Ju-jitsu is the mother art of aikido, which was created in 1931. Aikido does not generally use strikes, and also tends to be more circular than many of the techniques we use in this dojo. At our dojo, you will see some of the same joint manipulation techniques as in aikido, used as combat or restraining techniques.

Brazilian Ju-Jitsu
Brazilian Ju-Jitsu (BJJ) is primarily a ground-based system, was created in the early 20th century, and has its roots in judo. We prefer to remain standing, where we have far more options to defend ourselves, but we also recognize that fights may go to the ground, and thus also learn to defend against those attacks and get back on our feet. BJJ practitioners often compete; we do not.

Ju-jitsu is the mother art of the sport of judo, which was created in 1882. At our dojo you will learn some of the throws, joint manipulation techniques and locks also used in judo, as well as combat applications of the throws. You will also learn other controls (such as pressure points) which are not allowed in judo. Judoka often compete; we do not.

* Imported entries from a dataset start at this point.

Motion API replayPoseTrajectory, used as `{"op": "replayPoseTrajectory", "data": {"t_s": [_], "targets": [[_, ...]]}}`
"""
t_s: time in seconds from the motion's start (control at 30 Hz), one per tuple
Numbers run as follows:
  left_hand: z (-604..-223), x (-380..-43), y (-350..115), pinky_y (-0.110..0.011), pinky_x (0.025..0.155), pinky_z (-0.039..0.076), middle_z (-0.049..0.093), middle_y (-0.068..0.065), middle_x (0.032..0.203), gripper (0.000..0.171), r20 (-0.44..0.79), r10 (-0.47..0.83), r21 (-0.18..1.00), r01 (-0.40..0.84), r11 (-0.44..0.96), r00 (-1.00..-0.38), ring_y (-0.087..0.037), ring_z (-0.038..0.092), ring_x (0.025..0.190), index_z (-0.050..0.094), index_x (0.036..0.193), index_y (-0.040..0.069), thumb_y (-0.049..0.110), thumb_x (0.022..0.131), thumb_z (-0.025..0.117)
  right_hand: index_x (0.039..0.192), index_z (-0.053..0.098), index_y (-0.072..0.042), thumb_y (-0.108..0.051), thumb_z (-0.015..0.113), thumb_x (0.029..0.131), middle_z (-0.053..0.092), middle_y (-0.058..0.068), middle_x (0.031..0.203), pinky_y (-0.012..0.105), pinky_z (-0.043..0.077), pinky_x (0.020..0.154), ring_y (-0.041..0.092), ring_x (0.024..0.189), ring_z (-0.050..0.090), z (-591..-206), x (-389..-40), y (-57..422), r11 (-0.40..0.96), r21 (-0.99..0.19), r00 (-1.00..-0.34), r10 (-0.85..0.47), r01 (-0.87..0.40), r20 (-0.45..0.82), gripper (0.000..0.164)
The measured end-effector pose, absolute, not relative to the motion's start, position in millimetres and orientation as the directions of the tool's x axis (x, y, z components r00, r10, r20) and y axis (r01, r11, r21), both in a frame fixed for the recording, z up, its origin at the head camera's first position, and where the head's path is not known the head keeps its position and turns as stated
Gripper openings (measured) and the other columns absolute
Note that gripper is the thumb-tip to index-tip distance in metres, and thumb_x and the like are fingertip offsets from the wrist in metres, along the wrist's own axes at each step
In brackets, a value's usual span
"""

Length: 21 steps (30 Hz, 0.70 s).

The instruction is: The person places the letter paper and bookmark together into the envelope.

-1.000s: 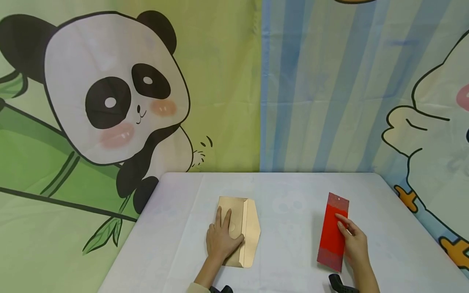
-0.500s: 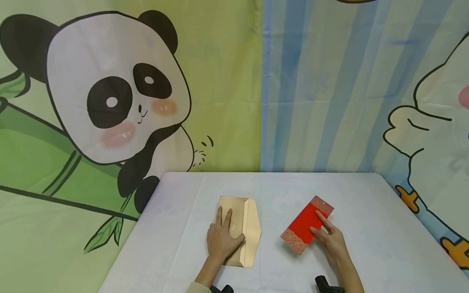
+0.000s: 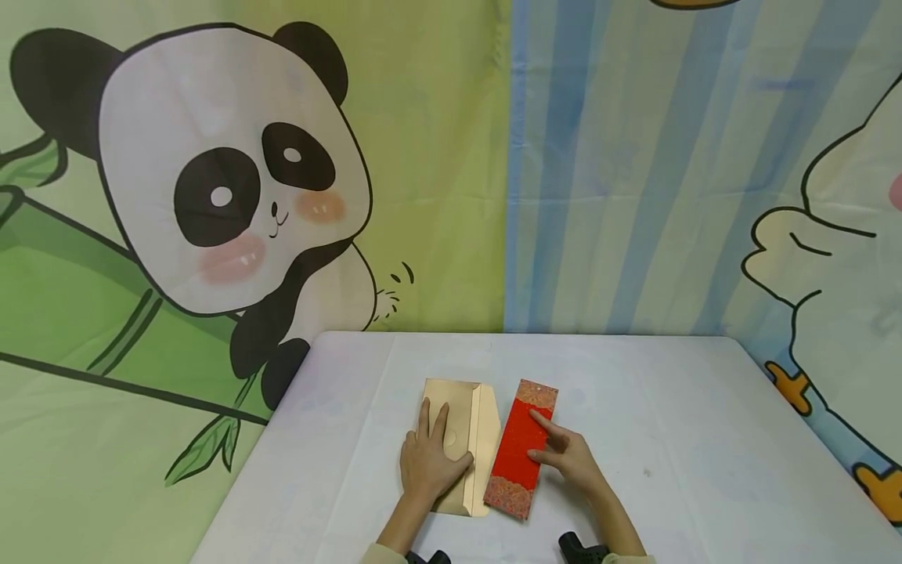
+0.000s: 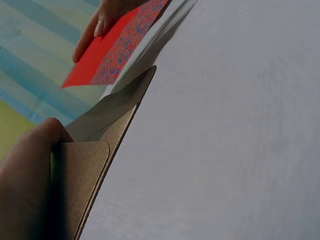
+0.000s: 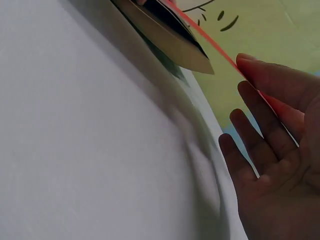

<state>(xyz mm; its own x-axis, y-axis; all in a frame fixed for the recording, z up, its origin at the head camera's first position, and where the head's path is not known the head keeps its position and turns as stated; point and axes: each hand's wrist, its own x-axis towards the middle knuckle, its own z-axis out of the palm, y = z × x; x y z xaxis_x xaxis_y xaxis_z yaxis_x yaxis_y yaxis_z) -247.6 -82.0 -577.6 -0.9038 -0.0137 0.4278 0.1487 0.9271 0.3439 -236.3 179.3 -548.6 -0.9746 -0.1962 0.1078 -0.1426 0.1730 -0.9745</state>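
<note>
A tan paper envelope (image 3: 460, 403) lies on the white table with its flap unfolded to the right. My left hand (image 3: 431, 468) rests on it with fingers spread, pressing it down, the thumb near the flap fold. In the left wrist view the thumb meets the edge of the envelope's opening (image 4: 82, 185). My right hand (image 3: 576, 468) pinches a red card (image 3: 517, 450) with patterned bands at both ends, between thumb and fingers. The card is held tilted beside the flap, its left edge close to it. From the right wrist, the card (image 5: 220, 47) shows nearly edge-on above the flap (image 5: 175, 47).
The white table (image 3: 676, 439) reaches to a printed curtain (image 3: 437, 196) with a panda at its back edge. Black wrist devices (image 3: 581, 548) sit at both wrists near the bottom of the head view.
My right hand has carried the red card leftward from the table's right side to beside the envelope flap, turning it on the way. My left hand and the envelope have stayed in place.
</note>
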Motion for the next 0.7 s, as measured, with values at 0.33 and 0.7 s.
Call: {"op": "replayPoseTrajectory", "data": {"t_s": [0.33,0.7], "targets": [[-578,-248,-83,-0.027,0.058,0.029,0.021,-0.006,0.151,0.086,0.451,-0.001,0.318,0.159,0.935,-0.893,-0.016,0.032,0.061,0.042,0.14,0.025,0.055,0.061,0.06,0.135,0.048,-0.008,-0.01,0.073,0.076,0.047,0.016,0.134,0.055,0.021,0.103,0.035,0.127,0.036,-544,-237,150,0.195,-0.964,-0.953,-0.275,-0.183,0.125,0.064],[-579,-248,-82,-0.028,0.06,0.031,0.019,-0.006,0.152,0.087,0.414,-0.013,0.331,0.137,0.933,-0.91,-0.018,0.034,0.063,0.041,0.141,0.026,0.057,0.062,0.06,0.133,0.053,-0.016,-0.017,0.076,0.074,0.051,0.009,0.132,0.061,0.019,0.1,0.038,0.128,0.034,-558,-250,144,0.3,-0.914,-0.931,-0.321,-0.272,0.172,0.063]]}}
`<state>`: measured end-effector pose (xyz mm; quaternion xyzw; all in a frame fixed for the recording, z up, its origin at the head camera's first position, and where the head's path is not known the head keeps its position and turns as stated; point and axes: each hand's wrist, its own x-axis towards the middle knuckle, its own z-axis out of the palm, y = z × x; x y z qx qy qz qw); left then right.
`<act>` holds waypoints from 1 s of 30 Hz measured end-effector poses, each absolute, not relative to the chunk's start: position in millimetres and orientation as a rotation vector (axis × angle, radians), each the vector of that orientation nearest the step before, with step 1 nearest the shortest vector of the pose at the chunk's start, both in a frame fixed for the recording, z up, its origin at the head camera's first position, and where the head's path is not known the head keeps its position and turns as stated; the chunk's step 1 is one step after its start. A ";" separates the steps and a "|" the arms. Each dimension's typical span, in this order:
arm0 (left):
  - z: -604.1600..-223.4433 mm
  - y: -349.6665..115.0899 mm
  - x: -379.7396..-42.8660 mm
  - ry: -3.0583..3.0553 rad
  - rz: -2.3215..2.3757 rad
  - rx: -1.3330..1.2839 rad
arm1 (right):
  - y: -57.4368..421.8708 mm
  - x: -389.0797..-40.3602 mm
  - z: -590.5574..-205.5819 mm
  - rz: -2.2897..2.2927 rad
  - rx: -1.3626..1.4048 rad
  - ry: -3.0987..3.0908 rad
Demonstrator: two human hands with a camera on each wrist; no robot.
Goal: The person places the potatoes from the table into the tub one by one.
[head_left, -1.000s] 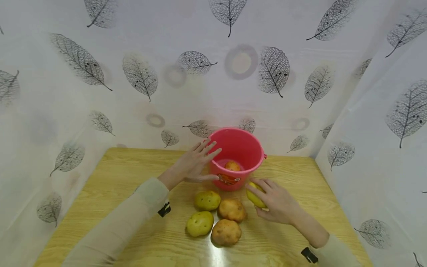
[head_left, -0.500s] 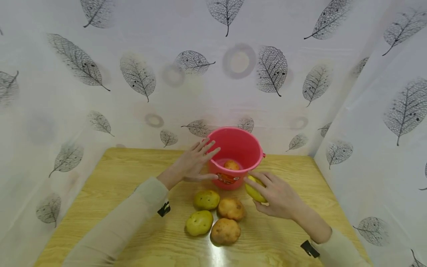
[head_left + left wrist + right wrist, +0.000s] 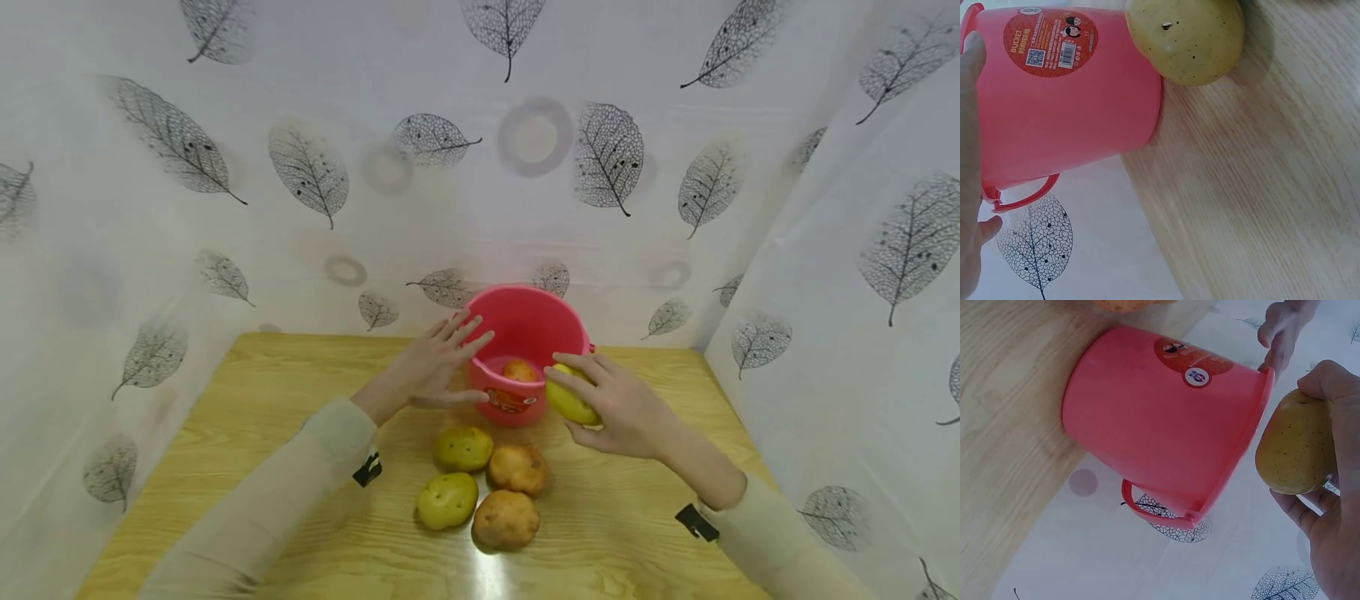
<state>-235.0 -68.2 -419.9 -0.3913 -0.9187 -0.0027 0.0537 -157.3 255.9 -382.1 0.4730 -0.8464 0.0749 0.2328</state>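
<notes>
A pink bucket (image 3: 512,408) stands upright near the table's back edge, with a brownish potato (image 3: 519,371) inside. My right hand (image 3: 626,410) grips a yellow potato (image 3: 572,398), thumb on one side and fingers on the other. In the right wrist view that potato (image 3: 1297,447) is off the table, just beyond the bucket's rim (image 3: 1260,419). My left hand (image 3: 435,367) is spread with straight fingers at the bucket's left side, fingertips at the rim.
Two yellow-green potatoes (image 3: 463,449) and two brown potatoes (image 3: 507,519) lie together on the wooden table (image 3: 300,367) in front of the bucket. A white leaf-print sheet (image 3: 450,225) hangs behind and at both sides. The bucket's handle (image 3: 1154,515) hangs down.
My right hand has lifted the yellow potato from low beside the bucket up to the height of its right front rim. My left hand stays at the bucket's left side.
</notes>
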 end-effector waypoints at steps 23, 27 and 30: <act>-420.5 -69.2 -235.1 -2.814 -0.025 -1.189 | 246.8 -208.9 -350.3 0.171 1.316 -2.371; -421.5 -69.1 -236.0 -2.812 -0.028 -1.189 | 243.8 -216.3 -346.2 0.176 1.302 -2.423; -422.1 -68.3 -236.4 -2.813 -0.029 -1.191 | 242.0 -221.7 -344.7 0.190 1.283 -2.480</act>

Karate is primarily a striking art. We generally use strikes to produce specific reactions in an attacker, then follow up with additional techniques or strikes. We may use finishing strikes to damage, but the strikes are not the basis of the entire technique. We also do not spar, compete, or practice board breaking.

"Mixed Martial Arts"
"Mixed Martial Arts" (MMA), which initially emerged as the Ultimate Fighting Championship (UFC) in 1993, is not a martial art but a sport, although it uses some techniques taken from various martial arts. Its roots are in Brazilian Ju-Jitsu. The focus of MMA is on fighting, while ours is on conflict avoidance when possible and self defense when necessary. As a sport, MMA has rules designed to prevent injury, and certain responses are illegal. A real-world attack has no rules, and we train to respond to attacks as necessary.

Tae Kwon Do
Tae Kwon Do is primarily a kicking art, including head-high and upper body kicks, and is competition oriented. When we use kicks we keep them low, making them harder to detect and evade, and we do not compete.